Mundialito di Clubs 1987

Estratto da G.Simonelli, "Come le televisioni trasformano gli sport" 

Due sono state le strade che la Tv ha seguito in questa trasformazione del linguaggio sportivo. La prima è quella che ha rinnovato e migliorato le tecniche di ripresa con l' intento di portare il punto di vista dello spettatore sempre più vicino al centro dell' azione agonistica.....

Su quest' ultima linea non si può fare a meno di rilevare lo sforzo compiuto da Canale 5, per dare alle riprese degli incontri di calcio nuove prospettive, anche abbastanza inconsuete rispetto alla tradizione del calcio Italiano, creando nuovi spazi, nuove alternative di montaggio, avvicinando con la telecamera mobile e con il sonoro zone e momenti della partita da anni coperti da un vero e proprio Tabù......

Appare evidente che una seconda strada è stata percorsa dalla Televisione nell' ultimo decennio, una strada anche pericolosa: quella in cui Replay, ripetizione dell' azione da più angolazioni, scritte elettroniche ed interventi dei computer graphics hanno fatto della trasmissione televisivo-sportiva sempre meno una riproduzione "oggettiva" dello spettacolo agonistico.....



Estratto da Fondazione Agnelli, "Mundialito"

Il Mundialito, nella versione 1987, segna il compimento delle tendenze delinate nel saggio di Simonelli: Le telecamere impiegate diventano dodici, disposte secondo un criterio di ottimizzazione della visione........

Una gira bordo campo per cogliere da vicino le espressioni degli atleti, pronta ad accorrere nelle "zone calde" di gioco..... Ma l'estensione della protesi dello spettatore non si limita all' ampliamento delle possibilità visive, bensì include tutte le diminsioni del testo.

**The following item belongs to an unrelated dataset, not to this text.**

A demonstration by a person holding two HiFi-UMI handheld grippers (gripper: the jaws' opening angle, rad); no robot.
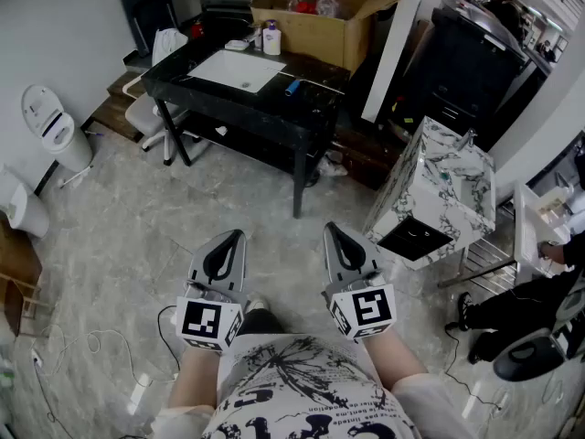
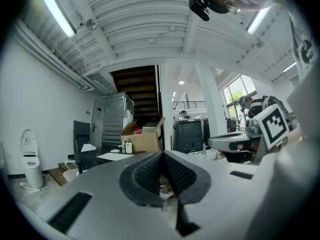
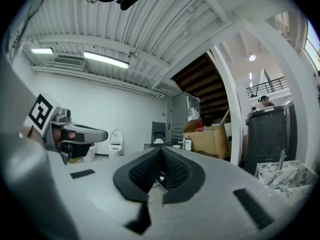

Per la critica, la proposta del Mundialito è in primo luogo occasione per una retrospettiva ragionata sul modo di parlare di Sport in Televisione e pertanto sottoposta ad una chiave di lettura speculare, per confronto e parallelismo, con la programmazione di altre emittenti. Così come viene concepita, la novità dell' offerta calcistica di Canale 5 corrisponde all' idea di una "pirotecnica dimostrazione di efficienza e professionalità" nei confronti della opulenta e stantia prospettiva indotta sullo sport dall' azienda radiotelevisiva pubblica.

 

Estratto da "Dal campo alla Tv un calcio che diverte" di G. Mura, La Repubblica 30 Giugno 1987

Teniamo conto che Canale 5 si muoveva nel suo stadio, da padrone di casa, ma più di così non si può chiedere ad una telecronaca. Interviste prima della partita, nell' intervallo, dopo grande prontezza nei dettagli da inquadrare, uso appropriato del replay da almeno tre angolazioni ,e non solo su gol, ma anche sulle azioni fallose..... Un' ottimo lavoro, avesse la voglia la Rai di copiare quello che può in anticipo.